Work required:
Reprint every line of the data, keeping each character intact.

━━━━

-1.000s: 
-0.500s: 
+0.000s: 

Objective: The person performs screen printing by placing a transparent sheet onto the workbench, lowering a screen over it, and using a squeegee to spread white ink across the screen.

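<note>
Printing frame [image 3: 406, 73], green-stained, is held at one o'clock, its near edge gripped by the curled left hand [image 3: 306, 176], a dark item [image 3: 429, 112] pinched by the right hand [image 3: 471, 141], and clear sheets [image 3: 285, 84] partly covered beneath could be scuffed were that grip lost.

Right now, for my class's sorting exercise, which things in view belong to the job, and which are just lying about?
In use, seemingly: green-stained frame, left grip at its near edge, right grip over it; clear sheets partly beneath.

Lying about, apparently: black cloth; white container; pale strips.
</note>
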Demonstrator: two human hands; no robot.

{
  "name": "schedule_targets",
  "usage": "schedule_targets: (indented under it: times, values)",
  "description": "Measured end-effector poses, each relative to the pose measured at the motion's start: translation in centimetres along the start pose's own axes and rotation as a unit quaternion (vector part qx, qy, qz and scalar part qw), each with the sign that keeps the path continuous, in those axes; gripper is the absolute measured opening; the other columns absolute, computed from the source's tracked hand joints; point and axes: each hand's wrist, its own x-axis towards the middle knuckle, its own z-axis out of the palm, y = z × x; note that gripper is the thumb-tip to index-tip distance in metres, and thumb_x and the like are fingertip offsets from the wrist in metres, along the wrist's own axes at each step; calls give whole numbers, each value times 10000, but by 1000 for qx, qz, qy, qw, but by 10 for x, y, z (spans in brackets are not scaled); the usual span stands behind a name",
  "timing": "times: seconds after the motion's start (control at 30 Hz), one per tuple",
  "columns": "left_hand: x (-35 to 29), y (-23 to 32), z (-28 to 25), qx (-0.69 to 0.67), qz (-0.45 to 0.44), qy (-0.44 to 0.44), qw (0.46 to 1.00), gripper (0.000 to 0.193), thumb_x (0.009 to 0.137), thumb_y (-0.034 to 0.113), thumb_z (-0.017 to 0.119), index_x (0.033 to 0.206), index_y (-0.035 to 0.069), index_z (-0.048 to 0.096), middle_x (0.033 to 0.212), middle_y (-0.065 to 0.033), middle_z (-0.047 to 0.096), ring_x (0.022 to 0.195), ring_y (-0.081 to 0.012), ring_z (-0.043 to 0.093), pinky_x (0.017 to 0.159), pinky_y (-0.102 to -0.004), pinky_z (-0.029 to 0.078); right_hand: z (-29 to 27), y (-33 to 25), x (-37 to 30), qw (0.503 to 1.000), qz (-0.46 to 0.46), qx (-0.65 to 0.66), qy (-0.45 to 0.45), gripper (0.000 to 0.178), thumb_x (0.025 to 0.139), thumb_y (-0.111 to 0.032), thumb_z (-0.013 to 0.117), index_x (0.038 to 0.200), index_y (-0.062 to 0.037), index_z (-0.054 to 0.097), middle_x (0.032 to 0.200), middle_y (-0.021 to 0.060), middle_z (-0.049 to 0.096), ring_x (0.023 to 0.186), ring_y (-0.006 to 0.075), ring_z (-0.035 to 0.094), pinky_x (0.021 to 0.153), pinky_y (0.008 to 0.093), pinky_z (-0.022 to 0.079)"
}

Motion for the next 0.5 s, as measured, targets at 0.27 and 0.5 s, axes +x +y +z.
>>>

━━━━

Answer box:
-1.000s: 
-0.500s: 
+0.000s: 

Objective: The person performs screen printing by placing a transparent sheet onto the workbench, lowering a screen over it, and using a squeegee to spread white ink across the screen.

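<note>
Printing frame [image 3: 406, 73], green-stained, is held at one o'clock, its near edge gripped by the curled left hand [image 3: 306, 176], a dark item [image 3: 429, 112] pinched by the right hand [image 3: 471, 141], and clear sheets [image 3: 285, 84] partly covered beneath could be scuffed were that grip lost.

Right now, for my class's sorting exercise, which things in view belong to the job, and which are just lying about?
In use, seemingly: green-stained frame, left grip at its near edge, right grip over it; clear sheets partly beneath.

Lying about, apparently: black cloth; white container; pale strips.
</note>
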Demonstrator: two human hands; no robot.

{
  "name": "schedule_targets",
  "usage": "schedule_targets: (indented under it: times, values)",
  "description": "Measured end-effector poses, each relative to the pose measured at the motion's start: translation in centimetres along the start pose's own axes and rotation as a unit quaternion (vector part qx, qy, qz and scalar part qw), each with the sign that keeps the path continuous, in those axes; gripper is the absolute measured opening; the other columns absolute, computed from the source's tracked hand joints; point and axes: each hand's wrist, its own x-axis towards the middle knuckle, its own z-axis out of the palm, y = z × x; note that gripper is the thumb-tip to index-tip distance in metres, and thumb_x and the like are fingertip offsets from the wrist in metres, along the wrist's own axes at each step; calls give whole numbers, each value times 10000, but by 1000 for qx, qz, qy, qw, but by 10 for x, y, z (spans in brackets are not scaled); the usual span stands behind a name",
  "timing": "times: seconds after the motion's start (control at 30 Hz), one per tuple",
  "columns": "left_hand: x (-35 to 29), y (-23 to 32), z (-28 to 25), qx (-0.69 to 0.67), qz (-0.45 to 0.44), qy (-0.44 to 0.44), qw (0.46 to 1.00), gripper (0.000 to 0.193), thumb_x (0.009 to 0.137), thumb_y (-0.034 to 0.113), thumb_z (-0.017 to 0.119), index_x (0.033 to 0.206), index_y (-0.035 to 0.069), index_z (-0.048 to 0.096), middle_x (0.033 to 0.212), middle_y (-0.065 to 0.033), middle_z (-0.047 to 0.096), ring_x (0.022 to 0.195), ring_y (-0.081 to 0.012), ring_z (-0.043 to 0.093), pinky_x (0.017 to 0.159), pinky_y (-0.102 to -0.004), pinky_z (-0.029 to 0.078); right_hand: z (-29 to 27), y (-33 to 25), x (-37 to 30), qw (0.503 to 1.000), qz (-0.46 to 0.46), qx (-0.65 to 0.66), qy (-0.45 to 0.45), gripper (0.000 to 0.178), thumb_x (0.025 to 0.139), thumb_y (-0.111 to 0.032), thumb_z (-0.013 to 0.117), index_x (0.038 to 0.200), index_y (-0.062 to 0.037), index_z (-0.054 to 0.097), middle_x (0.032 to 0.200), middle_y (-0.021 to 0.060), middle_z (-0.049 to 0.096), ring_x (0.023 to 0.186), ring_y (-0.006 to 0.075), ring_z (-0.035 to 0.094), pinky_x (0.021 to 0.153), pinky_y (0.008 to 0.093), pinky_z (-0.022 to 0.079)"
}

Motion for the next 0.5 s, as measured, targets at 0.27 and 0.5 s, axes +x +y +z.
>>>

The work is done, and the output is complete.